Page from a Syriac translation of Abba Isaiah's Asceticon,[1] from a 6th-century manuscript in Estrangela script, from the Monastery of St Catherine, Mt Sinai (Schøyen Collection MS 574)
Ephrem the Syrian in a 16th-century Russian manuscript illustration

Syriac literature is the literature written in Classical Syriac, the literary and liturgical language in Syriac Christianity.

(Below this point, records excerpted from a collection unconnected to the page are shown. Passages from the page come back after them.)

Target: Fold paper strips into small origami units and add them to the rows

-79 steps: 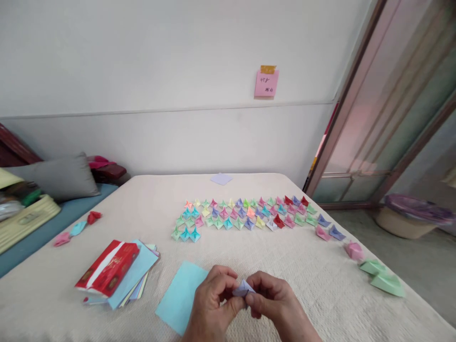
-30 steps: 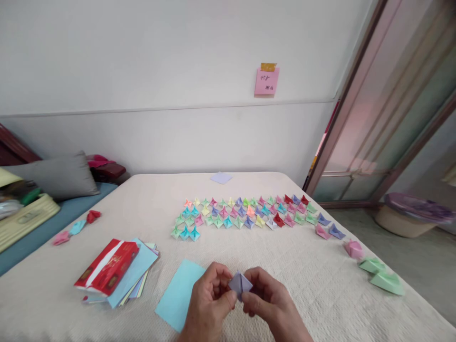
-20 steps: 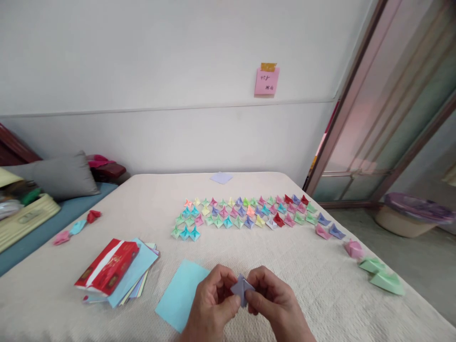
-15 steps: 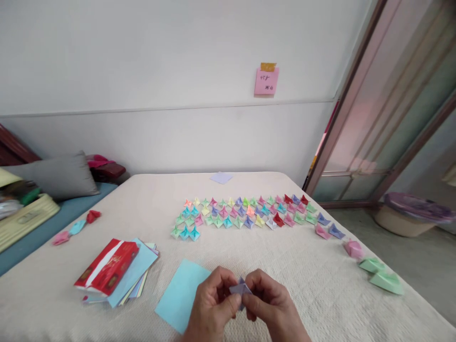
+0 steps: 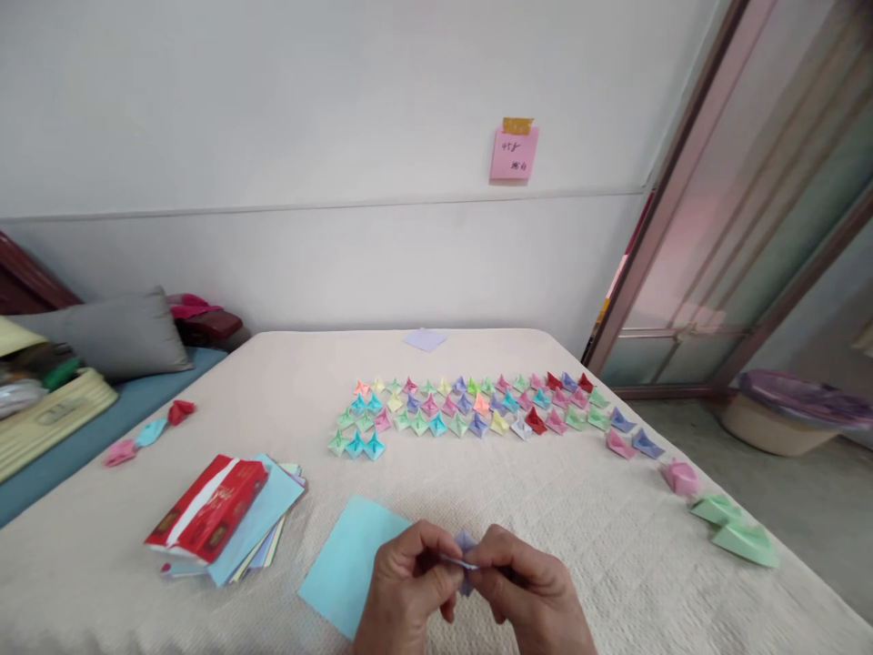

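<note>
A small folded piece of purple paper [image 5: 465, 543] is held between both hands near the bottom centre. My left hand [image 5: 411, 582] pinches its left side with thumb and fingers. From the right, my right hand [image 5: 524, 582] grips the opposite side the same way. The fingers cover much of the folded paper, and its top and bottom points stick out between them. A light blue paper sheet [image 5: 356, 559] lies flat beside my left hand, partly behind it. Beyond the hands stand rows of small folded paper boats [image 5: 436, 424] in several colours.
A red tissue pack [image 5: 210, 508] rests on a stack of coloured paper [image 5: 273, 528] at the left. Larger folded pieces, such as a green paper boat [image 5: 746, 544], line the right edge. A lilac sheet [image 5: 426, 340] lies at the back of the cloth-covered surface [image 5: 300, 373].
The purple paper has been tilted, so its middle flap now shows nearly edge-on. My right hand's fingers have closed in over its right side. The view has shifted slightly.
</note>
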Demonstrator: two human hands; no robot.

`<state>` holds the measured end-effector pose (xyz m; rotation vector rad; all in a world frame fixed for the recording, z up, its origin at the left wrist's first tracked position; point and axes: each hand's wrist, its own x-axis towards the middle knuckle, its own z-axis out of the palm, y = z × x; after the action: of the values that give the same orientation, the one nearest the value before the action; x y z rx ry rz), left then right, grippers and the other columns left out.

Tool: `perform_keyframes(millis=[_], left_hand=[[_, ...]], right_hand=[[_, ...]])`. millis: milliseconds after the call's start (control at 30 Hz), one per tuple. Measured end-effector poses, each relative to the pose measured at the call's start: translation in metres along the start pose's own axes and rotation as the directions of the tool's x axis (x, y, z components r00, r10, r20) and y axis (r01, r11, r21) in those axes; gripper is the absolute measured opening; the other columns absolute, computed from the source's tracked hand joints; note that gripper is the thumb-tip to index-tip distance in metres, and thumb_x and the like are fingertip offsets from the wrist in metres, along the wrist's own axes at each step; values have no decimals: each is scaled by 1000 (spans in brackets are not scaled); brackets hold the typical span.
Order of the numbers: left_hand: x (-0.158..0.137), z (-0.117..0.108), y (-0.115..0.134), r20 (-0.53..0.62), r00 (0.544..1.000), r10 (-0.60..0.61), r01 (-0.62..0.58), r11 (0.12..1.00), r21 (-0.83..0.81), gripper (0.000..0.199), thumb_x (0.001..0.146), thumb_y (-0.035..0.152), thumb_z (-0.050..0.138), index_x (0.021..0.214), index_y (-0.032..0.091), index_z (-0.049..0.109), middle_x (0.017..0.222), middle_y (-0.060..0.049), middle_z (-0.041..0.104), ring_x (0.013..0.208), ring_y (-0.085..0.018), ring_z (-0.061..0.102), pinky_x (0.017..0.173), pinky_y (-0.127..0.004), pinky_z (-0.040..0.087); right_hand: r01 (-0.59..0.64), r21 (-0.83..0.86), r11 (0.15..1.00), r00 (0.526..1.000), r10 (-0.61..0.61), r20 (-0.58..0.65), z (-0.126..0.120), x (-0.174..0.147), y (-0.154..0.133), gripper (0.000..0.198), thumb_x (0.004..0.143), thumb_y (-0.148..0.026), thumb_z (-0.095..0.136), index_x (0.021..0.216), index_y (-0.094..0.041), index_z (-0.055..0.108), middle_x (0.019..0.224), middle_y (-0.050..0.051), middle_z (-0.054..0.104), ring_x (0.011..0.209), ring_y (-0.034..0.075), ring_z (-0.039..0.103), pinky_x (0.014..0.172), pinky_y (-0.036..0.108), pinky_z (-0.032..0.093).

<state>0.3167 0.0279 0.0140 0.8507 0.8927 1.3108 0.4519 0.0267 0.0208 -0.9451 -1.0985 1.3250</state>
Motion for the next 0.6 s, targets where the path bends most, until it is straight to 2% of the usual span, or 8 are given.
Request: perform_keyframes(millis=[167,300,467,600], left_hand=[[-1,0,1,18,1000,20,-20,1000,5,9,61,9,67,56,16,65,43,5,50,39,-7,43,38,-17,31],[-2,1,2,18,1000,-23,24,998,-52,12,58,7,65,51,16,63,40,6,48,37,-7,42,37,-18,29],[-2,3,13,-2,992,-130,129,986,-106,9,62,11,62,55,15,67,46,2,55,41,-9,48,41,-20,35],[-1,2,19,19,995,-94,95,994,-55,16,70,14,56,58,14,68,48,0,57,44,-11,50,45,-21,38]], right_hand=[[33,8,999,998,-33,49,-2,0,-3,13,66,-15,72,57,-23,74,52,-5,45,48,8,38,47,23,27],[47,9,999,993,-48,107,-3,1,-3,17,68,-14,71,55,-24,73,52,-5,44,49,9,40,48,23,29],[72,-66,995,988,-62,140,-8,1,-3,17,71,-14,68,66,-26,78,59,-2,49,52,10,46,47,23,35],[122,-127,984,978,-98,184,-11,1,-6,25,70,-10,63,73,-29,79,60,-1,53,58,13,51,54,25,40]])
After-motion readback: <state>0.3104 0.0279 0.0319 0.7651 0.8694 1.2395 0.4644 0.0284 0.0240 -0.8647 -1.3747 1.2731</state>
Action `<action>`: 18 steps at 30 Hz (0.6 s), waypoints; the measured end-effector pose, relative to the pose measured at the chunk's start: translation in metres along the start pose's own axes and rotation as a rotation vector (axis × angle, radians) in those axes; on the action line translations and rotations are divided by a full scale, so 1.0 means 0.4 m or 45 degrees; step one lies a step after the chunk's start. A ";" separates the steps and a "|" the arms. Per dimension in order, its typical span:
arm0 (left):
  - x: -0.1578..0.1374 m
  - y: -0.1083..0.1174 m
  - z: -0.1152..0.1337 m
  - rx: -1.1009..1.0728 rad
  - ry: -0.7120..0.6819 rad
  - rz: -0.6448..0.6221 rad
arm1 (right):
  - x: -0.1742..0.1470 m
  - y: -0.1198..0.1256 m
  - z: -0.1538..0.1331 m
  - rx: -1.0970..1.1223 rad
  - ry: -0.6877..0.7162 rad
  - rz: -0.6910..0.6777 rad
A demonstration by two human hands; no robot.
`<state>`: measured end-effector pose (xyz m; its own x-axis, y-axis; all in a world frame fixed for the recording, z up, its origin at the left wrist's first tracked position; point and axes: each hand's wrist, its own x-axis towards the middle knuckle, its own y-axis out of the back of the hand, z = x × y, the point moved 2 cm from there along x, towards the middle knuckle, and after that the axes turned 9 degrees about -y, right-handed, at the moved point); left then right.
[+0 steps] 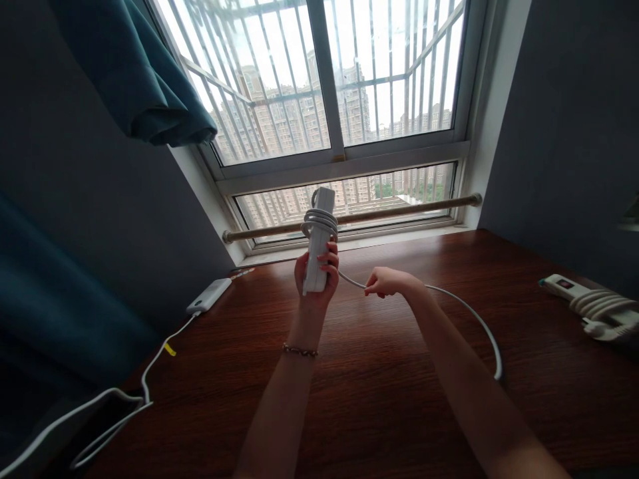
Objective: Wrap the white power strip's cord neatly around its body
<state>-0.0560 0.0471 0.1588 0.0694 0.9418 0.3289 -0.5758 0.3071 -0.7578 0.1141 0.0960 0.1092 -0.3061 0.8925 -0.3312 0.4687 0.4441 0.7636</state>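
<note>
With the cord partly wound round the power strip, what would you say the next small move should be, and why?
Probably carry the right hand up and around the power strip for another loop. The left hand holds the strip upright, a few coils sit near its top, and a long run of cord lies loose on the table.

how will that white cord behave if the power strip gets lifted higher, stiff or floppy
Probably floppy but springy: the white cord sags from the right hand in a smooth arc down to the wooden desk without kinking. The loose end would likely drag along. The coils on the power strip in the left hand may slip loose.
</note>
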 end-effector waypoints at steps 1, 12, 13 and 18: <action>-0.003 -0.001 -0.002 -0.001 0.034 -0.021 | 0.005 -0.008 -0.003 -0.001 -0.004 -0.018; -0.007 -0.056 0.035 0.426 0.274 -0.174 | 0.035 0.044 0.035 0.038 -0.125 0.822; -0.008 -0.059 0.039 0.475 0.292 -0.162 | 0.026 0.055 0.042 0.040 -0.146 0.893; -0.020 -0.069 0.050 0.648 0.377 -0.114 | -0.012 0.085 0.062 0.082 -0.229 1.080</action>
<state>-0.0569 0.0285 0.1882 0.3179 0.9358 0.1525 -0.8702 0.3519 -0.3449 0.1521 0.1086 0.1229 0.3009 0.9207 0.2485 0.5272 -0.3777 0.7612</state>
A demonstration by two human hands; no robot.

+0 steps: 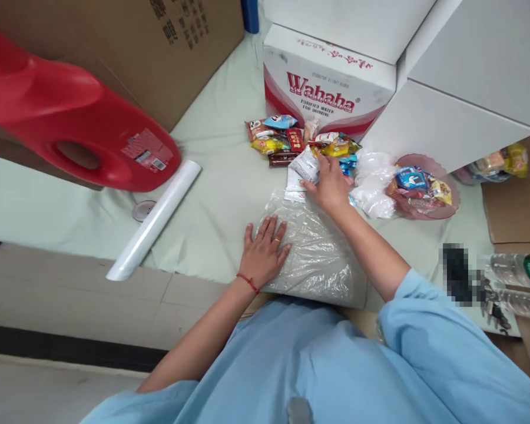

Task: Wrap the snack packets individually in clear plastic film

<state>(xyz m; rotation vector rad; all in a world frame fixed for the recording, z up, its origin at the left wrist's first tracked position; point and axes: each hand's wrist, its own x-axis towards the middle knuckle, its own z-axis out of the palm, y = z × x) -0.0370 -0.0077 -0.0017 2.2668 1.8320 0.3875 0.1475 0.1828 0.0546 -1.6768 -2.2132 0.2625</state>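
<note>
My left hand [265, 250] lies flat, fingers spread, on a clear plastic bag [320, 259] at the front edge of the cloth-covered table. A red cord circles that wrist, and a ring is on one finger. Over the snack pile, my right hand [331, 185] has its thumb and forefinger apart and touches white sachets [306, 165]. Its other fingertips are partly hidden among the packets. Around it lie a blue packet [280, 121], a yellow packet [267, 145], a red packet [295, 140] and several other small snack packets.
Behind the snacks stands a Wahaha carton [327, 94]. To the right are white translucent bundles [373, 185], a pink bowl [453, 200] with snacks, keys [497, 312] and plastic bottles [507, 268]. On the left are a white roll [154, 221], a red jug [115, 141] and a cardboard box [159, 70].
</note>
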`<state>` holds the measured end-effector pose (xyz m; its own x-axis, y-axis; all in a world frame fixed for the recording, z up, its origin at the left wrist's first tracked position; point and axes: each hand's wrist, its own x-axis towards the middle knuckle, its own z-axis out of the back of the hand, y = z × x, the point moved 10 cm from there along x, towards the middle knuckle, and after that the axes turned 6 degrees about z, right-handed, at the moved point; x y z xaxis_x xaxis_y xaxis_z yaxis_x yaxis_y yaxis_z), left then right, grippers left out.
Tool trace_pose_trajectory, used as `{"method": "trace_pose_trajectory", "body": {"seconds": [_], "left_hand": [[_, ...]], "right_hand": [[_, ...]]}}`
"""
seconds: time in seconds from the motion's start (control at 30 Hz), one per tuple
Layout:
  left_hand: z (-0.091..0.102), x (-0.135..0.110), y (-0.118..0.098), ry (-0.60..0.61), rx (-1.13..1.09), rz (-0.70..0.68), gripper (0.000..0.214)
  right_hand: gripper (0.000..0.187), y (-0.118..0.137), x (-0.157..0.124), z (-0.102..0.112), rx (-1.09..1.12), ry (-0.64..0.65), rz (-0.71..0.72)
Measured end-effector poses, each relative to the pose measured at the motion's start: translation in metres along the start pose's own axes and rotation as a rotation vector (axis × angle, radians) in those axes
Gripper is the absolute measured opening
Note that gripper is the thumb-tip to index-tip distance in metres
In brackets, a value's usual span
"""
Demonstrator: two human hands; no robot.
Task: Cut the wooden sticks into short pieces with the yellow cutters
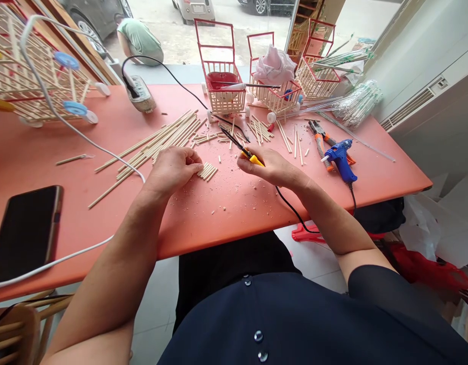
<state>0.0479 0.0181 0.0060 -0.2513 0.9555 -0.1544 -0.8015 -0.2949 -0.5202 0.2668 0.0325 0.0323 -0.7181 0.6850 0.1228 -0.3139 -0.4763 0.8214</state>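
Note:
My left hand (176, 168) rests low over the table, thumb and fingers closed at the left end of a small row of short wooden sticks (208, 172). The fingers partly cover that row. To the right, my right hand (271, 165) is wrapped around yellow-handled scissors (239, 144), whose dark, pointed blades aim up and left; the palm hides most of the handles. Long wooden sticks (161, 139) lie in a loose pile beyond my left hand. More cut sticks (259, 130) are scattered behind the scissors.
Small stick-built carts (226, 99) stand along the back; another large one (39, 76) is at left. Pliers (319, 142) and a blue glue gun (342, 158) lie right. A phone (26, 230), white cable (77, 137) and power strip (140, 94) are left. A person (138, 43) crouches outside.

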Motion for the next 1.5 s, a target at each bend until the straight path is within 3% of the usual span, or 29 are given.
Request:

Early Syriac texts still date to the 2nd century, notably the Syriac Bible and the Diatesseron Gospel harmony. The bulk of Syriac literary production dates to between the 4th and 8th centuries. Syriac literacy survives into the 9th century, but Syriac Christian authors in this period increasingly write in Arabic. The emergence of spoken Neo-Aramaic is conventionally dated to the 13th century, but there are a number of authors that continue to produce literary works in Syriac in the later medieval period, and literary Syriac (ܟܬܒܢܝܐ Kṯāḇānāyā) continues to be in use among members of the Syriac Orthodox Church.


"Classical Syriac" is the term for the literary language as it developed by the 3rd century. The language of the first three centuries of the Christian era is also known as "Old Syriac" (but sometimes subsumed under "Classical Syriac").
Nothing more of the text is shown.